System analysis means to describe, interpret, diagnose, or detail something as if it is or might be a system. It is the taking-apart portion of systems-oriented action. Putting it together in unique and practical ways is the action of design. To the statistically-trained person, analysis may have a misleading connotation of synthesis because of they use the phrase "analysis of variance" a statistical procedure, which is usually considered a synthetic methodology. In a formal sense, analysis of variance separates the types and sources of variance and helps provide insight into whether populations are really different or not. Even though a synthetic table and statistics result from the analysis of variance, it hinges upon breaking apart the problem.

Systems analysis is an attempt to set in order the facts of experience. Systems analysis is motivated by the refreshing knowledge that there is a way to handle a detailed analysis of even the most complex system. No computer is needed (although one can be employed for some purposes). What is needed is rigorous work with the concepts of Fig. 1.

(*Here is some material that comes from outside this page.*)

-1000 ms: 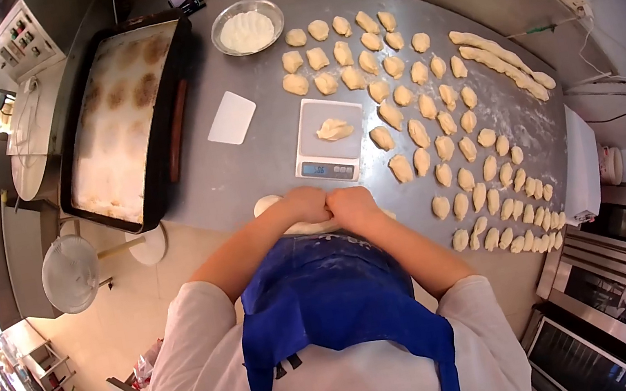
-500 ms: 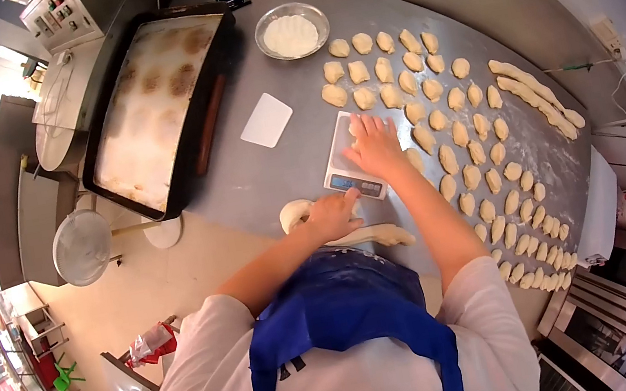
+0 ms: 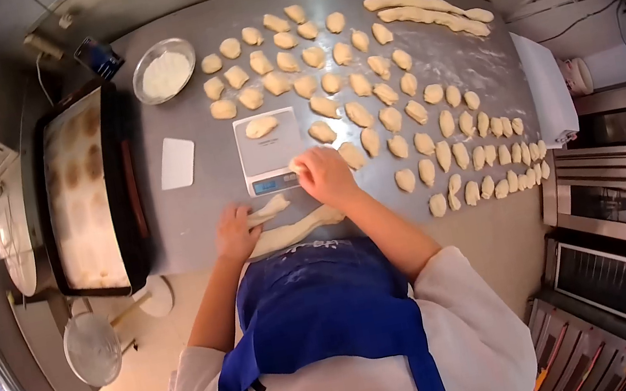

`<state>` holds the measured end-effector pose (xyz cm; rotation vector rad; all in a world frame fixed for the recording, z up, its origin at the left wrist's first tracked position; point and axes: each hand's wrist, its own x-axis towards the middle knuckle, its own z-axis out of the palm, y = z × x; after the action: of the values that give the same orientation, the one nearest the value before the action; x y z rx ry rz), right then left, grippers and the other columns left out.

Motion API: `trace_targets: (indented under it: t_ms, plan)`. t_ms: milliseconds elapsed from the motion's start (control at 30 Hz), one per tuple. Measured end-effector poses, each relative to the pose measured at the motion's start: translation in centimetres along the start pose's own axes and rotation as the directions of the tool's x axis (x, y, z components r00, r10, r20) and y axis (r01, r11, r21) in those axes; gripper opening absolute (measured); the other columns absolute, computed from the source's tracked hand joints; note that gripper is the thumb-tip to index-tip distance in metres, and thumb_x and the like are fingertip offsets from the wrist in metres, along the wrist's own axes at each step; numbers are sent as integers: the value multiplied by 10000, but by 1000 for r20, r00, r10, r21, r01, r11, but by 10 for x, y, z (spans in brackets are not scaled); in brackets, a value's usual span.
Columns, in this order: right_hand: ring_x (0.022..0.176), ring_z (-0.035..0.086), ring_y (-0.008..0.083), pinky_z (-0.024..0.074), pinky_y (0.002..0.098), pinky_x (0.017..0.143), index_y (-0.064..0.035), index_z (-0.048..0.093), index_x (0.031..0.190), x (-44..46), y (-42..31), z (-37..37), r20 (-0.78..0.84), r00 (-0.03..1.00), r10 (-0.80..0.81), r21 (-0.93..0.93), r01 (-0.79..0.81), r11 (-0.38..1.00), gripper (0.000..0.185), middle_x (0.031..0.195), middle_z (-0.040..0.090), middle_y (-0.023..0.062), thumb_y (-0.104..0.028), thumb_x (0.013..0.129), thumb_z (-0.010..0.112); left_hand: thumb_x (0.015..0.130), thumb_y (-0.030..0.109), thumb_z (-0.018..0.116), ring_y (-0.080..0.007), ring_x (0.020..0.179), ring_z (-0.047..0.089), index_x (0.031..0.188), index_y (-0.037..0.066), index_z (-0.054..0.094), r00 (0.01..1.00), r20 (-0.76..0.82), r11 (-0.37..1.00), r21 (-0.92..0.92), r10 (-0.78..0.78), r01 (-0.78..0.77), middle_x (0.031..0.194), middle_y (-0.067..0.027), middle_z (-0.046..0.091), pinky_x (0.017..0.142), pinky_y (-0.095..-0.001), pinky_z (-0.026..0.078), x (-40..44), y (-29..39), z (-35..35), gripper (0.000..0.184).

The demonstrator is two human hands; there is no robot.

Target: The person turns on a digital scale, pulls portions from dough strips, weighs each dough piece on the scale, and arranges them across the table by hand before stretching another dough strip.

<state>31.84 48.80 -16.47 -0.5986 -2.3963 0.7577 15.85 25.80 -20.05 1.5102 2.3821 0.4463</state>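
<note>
Left hand's (image 3: 234,232) knuckles-up, grip round one pale dough strip (image 3: 269,209) near one flat white scale (image 3: 271,156) carrying one cream dough lump (image 3: 262,127), right hand's (image 3: 326,177) angled left, pinching one small dough bit (image 3: 297,167), plus two long pale dough ropes (image 3: 432,16) further right.

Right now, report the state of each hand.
Left hand: closed on one end of a short dough strip.
Right hand: closed, pinching a small piece of dough.
</note>
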Motion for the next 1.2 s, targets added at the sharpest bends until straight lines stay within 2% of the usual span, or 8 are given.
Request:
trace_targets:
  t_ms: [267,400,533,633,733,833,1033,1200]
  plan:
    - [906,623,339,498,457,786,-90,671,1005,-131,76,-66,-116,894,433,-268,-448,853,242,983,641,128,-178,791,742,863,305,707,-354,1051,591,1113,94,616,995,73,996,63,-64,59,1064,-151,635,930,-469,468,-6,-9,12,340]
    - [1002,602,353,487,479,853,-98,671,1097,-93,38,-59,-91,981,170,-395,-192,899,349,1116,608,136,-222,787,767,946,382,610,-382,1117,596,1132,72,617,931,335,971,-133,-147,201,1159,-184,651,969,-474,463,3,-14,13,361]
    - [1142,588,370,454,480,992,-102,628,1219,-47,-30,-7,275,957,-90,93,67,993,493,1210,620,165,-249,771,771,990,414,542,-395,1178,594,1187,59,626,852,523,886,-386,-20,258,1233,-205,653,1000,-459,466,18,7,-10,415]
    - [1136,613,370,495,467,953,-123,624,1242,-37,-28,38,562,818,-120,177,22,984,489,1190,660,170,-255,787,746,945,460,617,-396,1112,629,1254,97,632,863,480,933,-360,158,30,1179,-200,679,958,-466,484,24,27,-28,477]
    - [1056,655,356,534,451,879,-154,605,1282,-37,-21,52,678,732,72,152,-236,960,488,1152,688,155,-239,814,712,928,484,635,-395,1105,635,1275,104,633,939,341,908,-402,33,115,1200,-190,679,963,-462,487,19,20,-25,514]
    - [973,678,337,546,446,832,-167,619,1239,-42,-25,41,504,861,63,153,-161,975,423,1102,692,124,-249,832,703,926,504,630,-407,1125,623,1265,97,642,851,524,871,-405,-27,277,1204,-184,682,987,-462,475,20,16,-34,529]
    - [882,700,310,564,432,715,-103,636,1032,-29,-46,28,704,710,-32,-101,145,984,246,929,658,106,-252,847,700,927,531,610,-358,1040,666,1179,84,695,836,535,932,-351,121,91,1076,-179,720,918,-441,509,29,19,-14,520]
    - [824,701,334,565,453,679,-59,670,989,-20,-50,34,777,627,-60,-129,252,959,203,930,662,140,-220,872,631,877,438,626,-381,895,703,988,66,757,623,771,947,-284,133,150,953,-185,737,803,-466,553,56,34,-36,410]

A system analysis of a rural ecosystem involves making studies of lists of the inputs - energy, nutrients, existing biomass, water, topography, and others. It involves descriptions of the ecosystem processes - like photosynthesis. It requires definition and analysis of outputs: What are they really, and how are they best described? Animal units? Biomass? Calories per gram of animal bio-mass? Protein per acre?

Systems analysis is a common-sense approach to complex problems that often utilizes computers, operations research, cost-effectiveness analysis, simulation, and modeling. It often relies upon interdisciplinary teams. The successful system analyst (or team) must have a broad view of some problem and its interactions with other problems. The goal of the systems analyst is to approach problems in a large context so that proposed alternative solutions do not have undesired or unknown consequences in other related systems. By such analysis, the analyst can determine what will be the consequences of new inputs (e.g., fertilizer to a waterfowl area), or a new process ( e.g., to speed up certain ecosystem functions). After analysis, he or she can become more certain that likely outputs, whatever they are, will be achieved. If undesired outcomes are probable, then through proper feedback, he or she can modify either the inputs or processes to improve the output.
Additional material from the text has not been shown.